# [YOUR OBJECTIVE]
The answer must be the full listing, reproduced without any change.

--- START ---

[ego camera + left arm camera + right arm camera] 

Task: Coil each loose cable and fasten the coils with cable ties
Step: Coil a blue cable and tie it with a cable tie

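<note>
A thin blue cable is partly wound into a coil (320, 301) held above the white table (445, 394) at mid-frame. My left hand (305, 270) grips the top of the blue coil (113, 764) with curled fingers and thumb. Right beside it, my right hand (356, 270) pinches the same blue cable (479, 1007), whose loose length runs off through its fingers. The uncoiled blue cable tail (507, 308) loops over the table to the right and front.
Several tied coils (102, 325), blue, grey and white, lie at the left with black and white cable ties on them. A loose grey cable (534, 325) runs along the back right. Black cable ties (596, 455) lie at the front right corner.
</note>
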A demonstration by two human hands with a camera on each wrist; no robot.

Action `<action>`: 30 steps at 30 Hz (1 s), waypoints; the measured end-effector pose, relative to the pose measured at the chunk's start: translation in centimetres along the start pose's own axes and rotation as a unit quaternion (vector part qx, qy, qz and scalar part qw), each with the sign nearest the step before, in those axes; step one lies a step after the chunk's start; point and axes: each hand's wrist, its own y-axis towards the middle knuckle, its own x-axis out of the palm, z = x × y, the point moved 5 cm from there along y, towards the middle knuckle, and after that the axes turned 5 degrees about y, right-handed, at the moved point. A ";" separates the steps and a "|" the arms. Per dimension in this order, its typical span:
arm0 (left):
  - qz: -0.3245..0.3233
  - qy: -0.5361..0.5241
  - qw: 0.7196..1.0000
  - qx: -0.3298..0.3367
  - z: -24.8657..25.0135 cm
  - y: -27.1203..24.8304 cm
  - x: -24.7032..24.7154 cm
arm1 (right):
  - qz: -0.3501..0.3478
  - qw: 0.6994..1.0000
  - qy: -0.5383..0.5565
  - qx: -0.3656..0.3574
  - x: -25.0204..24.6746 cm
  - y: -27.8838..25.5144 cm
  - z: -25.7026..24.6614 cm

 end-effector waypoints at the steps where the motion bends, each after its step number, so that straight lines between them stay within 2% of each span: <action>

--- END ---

# [SOLVED PROBLEM]
[ego camera + left arm camera + right arm camera] 

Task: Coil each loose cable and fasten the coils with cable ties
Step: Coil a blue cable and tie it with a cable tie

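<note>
A thin blue cable is partly wound into a coil (320, 301) held above the white table (445, 394) at mid-frame. My left hand (305, 270) grips the top of the blue coil (113, 764) with curled fingers and thumb. Right beside it, my right hand (356, 270) pinches the same blue cable (479, 1007), whose loose length runs off through its fingers. The uncoiled blue cable tail (507, 308) loops over the table to the right and front.
Several tied coils (102, 325), blue, grey and white, lie at the left with black and white cable ties on them. A loose grey cable (534, 325) runs along the back right. Black cable ties (596, 455) lie at the front right corner.
</note>
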A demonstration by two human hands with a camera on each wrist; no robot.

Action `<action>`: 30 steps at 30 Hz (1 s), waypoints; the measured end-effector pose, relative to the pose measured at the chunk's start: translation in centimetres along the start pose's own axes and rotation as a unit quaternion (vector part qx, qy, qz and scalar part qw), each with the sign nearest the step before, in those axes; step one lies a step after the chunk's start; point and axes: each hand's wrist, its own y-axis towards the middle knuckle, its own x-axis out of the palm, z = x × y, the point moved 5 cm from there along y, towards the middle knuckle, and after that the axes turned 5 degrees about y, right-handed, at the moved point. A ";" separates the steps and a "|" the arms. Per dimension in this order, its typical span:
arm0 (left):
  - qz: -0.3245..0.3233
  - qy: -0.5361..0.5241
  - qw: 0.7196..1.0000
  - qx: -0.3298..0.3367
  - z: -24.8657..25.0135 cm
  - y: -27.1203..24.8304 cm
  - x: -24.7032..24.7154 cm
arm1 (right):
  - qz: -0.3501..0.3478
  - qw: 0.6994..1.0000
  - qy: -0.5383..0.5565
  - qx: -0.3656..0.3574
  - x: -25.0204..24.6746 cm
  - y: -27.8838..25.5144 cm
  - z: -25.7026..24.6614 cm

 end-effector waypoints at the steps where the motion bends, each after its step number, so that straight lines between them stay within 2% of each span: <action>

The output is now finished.